**Assignment**
Exact copies of all the lines below are needed, without the pictures.

**Data provided**
|---|
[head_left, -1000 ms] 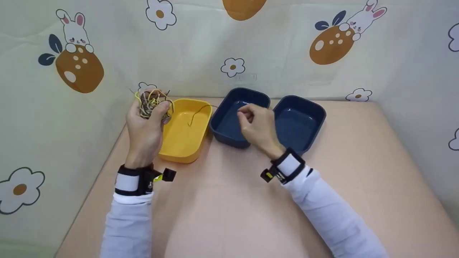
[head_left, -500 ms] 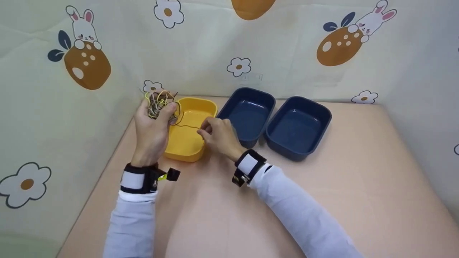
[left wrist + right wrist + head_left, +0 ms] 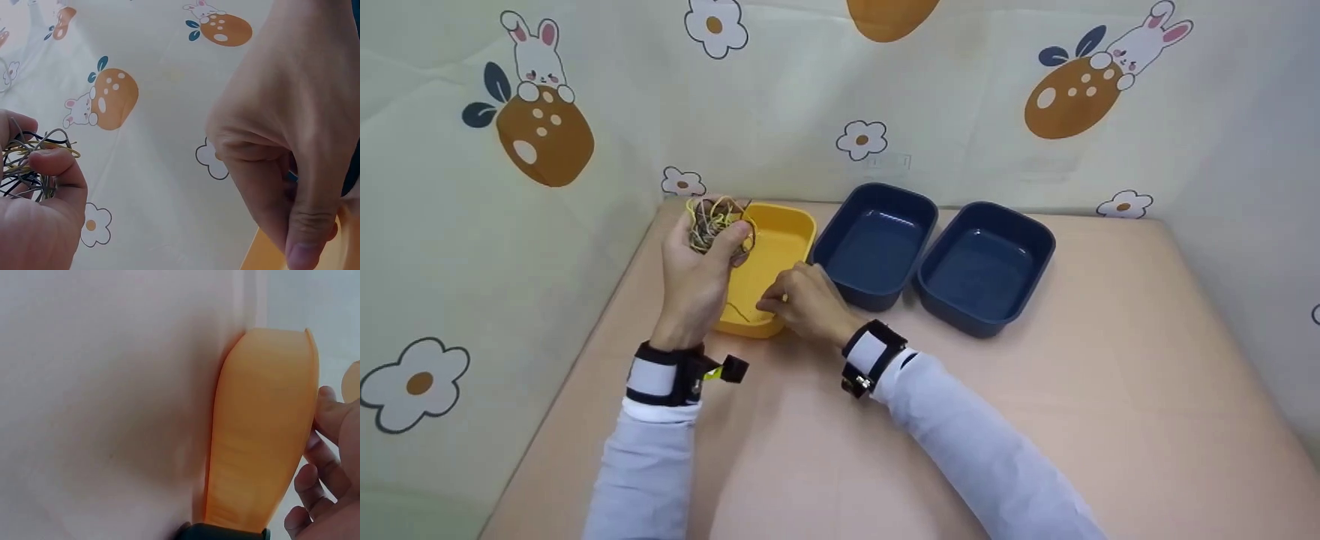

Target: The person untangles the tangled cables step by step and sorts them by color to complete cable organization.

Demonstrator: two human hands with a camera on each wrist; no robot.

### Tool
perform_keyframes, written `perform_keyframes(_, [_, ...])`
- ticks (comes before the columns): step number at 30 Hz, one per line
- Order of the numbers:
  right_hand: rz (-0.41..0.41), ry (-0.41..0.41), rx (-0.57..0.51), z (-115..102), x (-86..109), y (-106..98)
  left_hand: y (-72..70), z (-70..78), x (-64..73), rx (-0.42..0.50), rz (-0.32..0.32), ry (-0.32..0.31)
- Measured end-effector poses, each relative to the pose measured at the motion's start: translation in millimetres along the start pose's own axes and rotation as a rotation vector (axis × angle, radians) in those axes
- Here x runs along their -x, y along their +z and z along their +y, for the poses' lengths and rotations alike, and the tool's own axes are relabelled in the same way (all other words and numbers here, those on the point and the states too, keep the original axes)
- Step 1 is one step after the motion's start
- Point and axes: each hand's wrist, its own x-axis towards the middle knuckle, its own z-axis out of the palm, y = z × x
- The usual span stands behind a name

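Observation:
My left hand [image 3: 697, 277] grips a tangled bundle of thin wires [image 3: 718, 225] in yellow, grey and black, with the thumb across it. The bundle also shows at the left edge of the left wrist view. Below it stands a yellow plastic box [image 3: 754, 330]. One short dark wire [image 3: 739, 311] lies inside, near the front end. My right hand [image 3: 810, 300] is over that box's right side, fingertips close to the dark wire. In the right wrist view its fingers stand apart beside the yellow wall, with no wire showing between them.
Two dark blue boxes, the middle one [image 3: 876, 292] and the right one [image 3: 982, 315], stand beside the yellow box. A pale patterned cloth [image 3: 960, 90] hangs as the wall behind. The tabletop [image 3: 1110, 337] is light peach.
My right hand has come left from the middle blue box, drawn a dark wire out beside the bundle, and lowered; the wire now lies in the yellow box. The left hand shifted slightly right.

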Motion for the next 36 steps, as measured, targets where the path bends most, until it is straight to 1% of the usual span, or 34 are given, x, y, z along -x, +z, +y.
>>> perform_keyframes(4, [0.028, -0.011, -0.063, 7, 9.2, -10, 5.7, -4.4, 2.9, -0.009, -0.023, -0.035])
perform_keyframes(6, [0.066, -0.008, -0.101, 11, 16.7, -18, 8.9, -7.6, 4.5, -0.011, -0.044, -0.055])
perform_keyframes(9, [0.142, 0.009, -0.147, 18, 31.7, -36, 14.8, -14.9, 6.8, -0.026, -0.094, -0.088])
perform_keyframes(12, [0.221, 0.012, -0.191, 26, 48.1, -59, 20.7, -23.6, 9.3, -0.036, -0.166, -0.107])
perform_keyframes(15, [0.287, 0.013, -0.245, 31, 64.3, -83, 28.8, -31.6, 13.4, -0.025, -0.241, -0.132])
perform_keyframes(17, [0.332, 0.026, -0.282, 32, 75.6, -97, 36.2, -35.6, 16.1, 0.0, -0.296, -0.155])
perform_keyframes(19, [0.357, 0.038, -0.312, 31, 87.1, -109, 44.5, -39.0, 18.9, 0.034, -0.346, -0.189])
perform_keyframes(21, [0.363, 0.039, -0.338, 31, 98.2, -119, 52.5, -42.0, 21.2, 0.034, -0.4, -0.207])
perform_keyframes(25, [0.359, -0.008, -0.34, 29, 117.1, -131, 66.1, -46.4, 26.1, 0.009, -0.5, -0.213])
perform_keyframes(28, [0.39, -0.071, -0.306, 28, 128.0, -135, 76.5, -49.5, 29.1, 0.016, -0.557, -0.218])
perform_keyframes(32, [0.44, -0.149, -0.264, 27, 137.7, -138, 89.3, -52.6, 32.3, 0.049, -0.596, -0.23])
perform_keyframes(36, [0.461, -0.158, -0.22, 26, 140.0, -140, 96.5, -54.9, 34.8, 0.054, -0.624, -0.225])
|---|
**The completed task**
[head_left, -1000 ms] 
[head_left, -500 ms] 
[left wrist + right wrist + head_left, +0 ms] 

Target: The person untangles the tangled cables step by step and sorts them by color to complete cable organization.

Demonstrator: two human hands with a camera on each wrist; no robot.

### Tool
perform_keyframes, written `perform_keyframes(_, [_, ...])`
- ticks (comes before the columns): step number at 30 Hz, one per line
- Order of the numbers:
  right_hand: rz (-0.41..0.41), ry (-0.41..0.41), rx (-0.57..0.51), z (-115..102), x (-86..109), y (-106..98)
  left_hand: y (-72..70), z (-70..78), x (-64..73), rx (-0.42..0.50), rz (-0.32..0.32), ry (-0.32..0.31)
- Measured end-effector poses, each relative to the pose measured at the motion's start: translation in millimetres along the start pose's own axes and rotation as a rotation vector (axis × angle, radians) in those axes
- Here x runs along their -x, y along their +z and z along their +y, for the poses' lengths and rotations alike, and the tool's own axes are relabelled in the same way (all other words and numbers here, those on the point and the states too, keep the original axes)
- Step 1 is one step after the motion's start
- Point and axes: each hand's wrist, its own x-axis towards the middle knuckle, its own z-axis out of the palm, y = z × x
- The usual span stands behind a name

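Observation:
My left hand [image 3: 697, 277] grips a tangled bundle of thin wires [image 3: 718, 225] in yellow, grey and black, with the thumb across it. The bundle also shows at the left edge of the left wrist view. Below it stands a yellow plastic box [image 3: 754, 330]. One short dark wire [image 3: 739, 311] lies inside, near the front end. My right hand [image 3: 810, 300] is over that box's right side, fingertips close to the dark wire. In the right wrist view its fingers stand apart beside the yellow wall, with no wire showing between them.
Two dark blue boxes, the middle one [image 3: 876, 292] and the right one [image 3: 982, 315], stand beside the yellow box. A pale patterned cloth [image 3: 960, 90] hangs as the wall behind. The tabletop [image 3: 1110, 337] is light peach.
My right hand has come left from the middle blue box, drawn a dark wire out beside the bundle, and lowered; the wire now lies in the yellow box. The left hand shifted slightly right.
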
Motion for the next 36 steps, as measured, targets where the path bends most, until it is straight to 1% of the usual span, or 34 are given, x, y, z along -x, +z, +y.
>>> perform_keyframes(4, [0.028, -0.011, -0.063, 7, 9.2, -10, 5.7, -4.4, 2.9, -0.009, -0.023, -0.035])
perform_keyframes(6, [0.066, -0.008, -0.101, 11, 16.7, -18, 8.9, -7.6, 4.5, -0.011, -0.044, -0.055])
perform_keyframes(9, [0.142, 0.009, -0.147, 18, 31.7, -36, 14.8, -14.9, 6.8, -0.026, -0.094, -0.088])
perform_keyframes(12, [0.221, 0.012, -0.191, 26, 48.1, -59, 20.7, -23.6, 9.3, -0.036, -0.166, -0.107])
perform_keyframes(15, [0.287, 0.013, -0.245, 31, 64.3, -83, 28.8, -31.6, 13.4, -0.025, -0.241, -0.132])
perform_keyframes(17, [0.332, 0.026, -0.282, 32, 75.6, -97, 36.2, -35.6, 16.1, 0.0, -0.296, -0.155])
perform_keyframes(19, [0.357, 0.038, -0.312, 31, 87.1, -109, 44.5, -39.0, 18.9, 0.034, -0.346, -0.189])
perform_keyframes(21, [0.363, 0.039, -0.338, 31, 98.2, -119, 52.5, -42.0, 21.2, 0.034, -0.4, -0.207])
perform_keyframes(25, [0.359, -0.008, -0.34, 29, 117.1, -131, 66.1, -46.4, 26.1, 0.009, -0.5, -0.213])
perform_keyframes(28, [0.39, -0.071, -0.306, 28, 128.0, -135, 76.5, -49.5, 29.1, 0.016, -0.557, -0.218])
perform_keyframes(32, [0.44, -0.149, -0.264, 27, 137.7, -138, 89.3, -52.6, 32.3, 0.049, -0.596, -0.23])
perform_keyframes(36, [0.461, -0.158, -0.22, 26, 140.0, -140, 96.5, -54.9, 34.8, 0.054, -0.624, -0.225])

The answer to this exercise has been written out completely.